All I have to do is stay hidin’, and wait for him to leave. That’s the plan, the only plan, until I catch a skip of pink dancin’ through the brown and greenery, and the butter yellow head of a little girl lost in a fairy world.

Look up! Hide!

But it’s too late—he sees her, too.

Nessa stumbles, her mouth open, and a gasp escapes. Her head whips left, then right. The man probably thinks she’s searchin’ for an escape route, but I know my little sister better than anyone, even God. Jenessa is tryin’ to find me.

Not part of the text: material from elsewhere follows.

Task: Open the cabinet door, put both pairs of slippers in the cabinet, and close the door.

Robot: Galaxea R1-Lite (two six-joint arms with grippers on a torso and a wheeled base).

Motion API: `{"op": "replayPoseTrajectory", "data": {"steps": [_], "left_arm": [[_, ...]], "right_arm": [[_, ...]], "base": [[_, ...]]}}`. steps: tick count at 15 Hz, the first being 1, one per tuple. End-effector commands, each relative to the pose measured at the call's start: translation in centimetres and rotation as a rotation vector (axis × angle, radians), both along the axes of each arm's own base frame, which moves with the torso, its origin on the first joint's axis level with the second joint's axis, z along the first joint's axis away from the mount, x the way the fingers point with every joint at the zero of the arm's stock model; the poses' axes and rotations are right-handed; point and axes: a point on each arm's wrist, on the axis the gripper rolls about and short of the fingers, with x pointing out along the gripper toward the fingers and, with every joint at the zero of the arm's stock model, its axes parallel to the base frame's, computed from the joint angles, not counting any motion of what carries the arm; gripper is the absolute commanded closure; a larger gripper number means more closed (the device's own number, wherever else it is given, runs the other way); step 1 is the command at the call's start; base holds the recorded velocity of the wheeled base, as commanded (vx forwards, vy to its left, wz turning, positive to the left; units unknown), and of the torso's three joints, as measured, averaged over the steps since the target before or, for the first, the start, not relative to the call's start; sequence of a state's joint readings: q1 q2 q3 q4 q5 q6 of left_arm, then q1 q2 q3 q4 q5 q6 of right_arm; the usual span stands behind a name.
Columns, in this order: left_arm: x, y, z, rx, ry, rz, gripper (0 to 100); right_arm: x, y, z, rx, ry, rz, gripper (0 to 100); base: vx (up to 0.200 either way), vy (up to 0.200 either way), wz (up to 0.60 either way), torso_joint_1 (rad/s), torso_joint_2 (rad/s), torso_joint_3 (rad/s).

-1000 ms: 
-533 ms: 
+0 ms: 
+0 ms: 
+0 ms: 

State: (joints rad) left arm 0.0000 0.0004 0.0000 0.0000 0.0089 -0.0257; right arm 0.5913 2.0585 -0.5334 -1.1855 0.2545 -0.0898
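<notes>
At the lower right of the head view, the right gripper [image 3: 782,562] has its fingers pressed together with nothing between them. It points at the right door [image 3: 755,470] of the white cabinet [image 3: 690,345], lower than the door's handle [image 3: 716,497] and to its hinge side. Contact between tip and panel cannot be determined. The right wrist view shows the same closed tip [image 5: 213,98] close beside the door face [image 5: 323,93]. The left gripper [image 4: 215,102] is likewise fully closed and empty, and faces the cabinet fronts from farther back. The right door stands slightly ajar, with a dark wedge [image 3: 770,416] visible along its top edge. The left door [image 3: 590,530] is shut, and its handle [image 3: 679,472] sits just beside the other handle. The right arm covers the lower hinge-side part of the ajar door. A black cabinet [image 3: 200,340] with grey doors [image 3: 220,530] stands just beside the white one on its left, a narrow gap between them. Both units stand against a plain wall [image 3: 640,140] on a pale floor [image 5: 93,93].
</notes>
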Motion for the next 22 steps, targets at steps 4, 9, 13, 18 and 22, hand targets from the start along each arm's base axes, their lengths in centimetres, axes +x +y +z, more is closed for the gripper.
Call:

[page]Makin’ my own careless leaf sounds, I rise, my eyes on Nessa, who sees me immediately and flies across the forest into my arms. Our heads crank in the direction of new movement, this time in the form of a woman thin as chicken bones, her gait uneven as her heels sink into the soft forest floor.

Jenessa clings like a leech, her legs wrapped round my waist. The scent of her hair, sunbaked and sweaty, is so personal, it aches in my belly. Like a dog, I can smell her fear, or maybe it’s mine. I shake it offfast as my face smoothes into stone and I collect myself, because I’m in charge.

Neither the man nor the woman moves. Don’t they know it’s impolite to stare? Bein’ city folk and all? She looks over at him, her face unsure, and he nods at her before goin’ back to starin’ at us, his gaze unwaverin’.

“Carey and Jenessa, right?” she says.

I nod, then curse myself as my attempt at a “Yes, ma’am” comes out in a squeak. I stop, clear my throat, and try again.

“Yes, ma’am. I’m Carey, and this is my sister, Jenessa. If you’re lookin’ for Mama, she went into town for supplies. Can I help you with somethin’?”

Nessa squirms in my iron grip, and I command my arms to relax. At least I’m not shakin’, which would be a dead giveaway for Nessa, but truth be told, I’m shakin’ inside.

Maybe the church folk sent them. Maybe they met Mama in town, buskin’ for money for her next fix. Maybe they talked some Jesus into her, and came out to drop off some food.

“Are you Jehovah’s Witnesses or somethin’?” I continue. “Because we’re not interested in savin’ by some guy in the sky.”

The man’s face breaks into a smile, which he covers with a cough. The woman frowns, swats at a mosquito. She looks mighty uncomfortable standin’ in our woods, glancin’ from me to Ness and then back again, shakin’ her head. I smooth down my hair, releasin’ my own aura of dust and sunbaked head. The woman’s nutmeg brown hair, unsprung from her bun, makes me think of Nessa’s after a hard play, with tendrils like garter snakes crawlin’ down her neck and stickin’ there. It’s pretty hot for fall.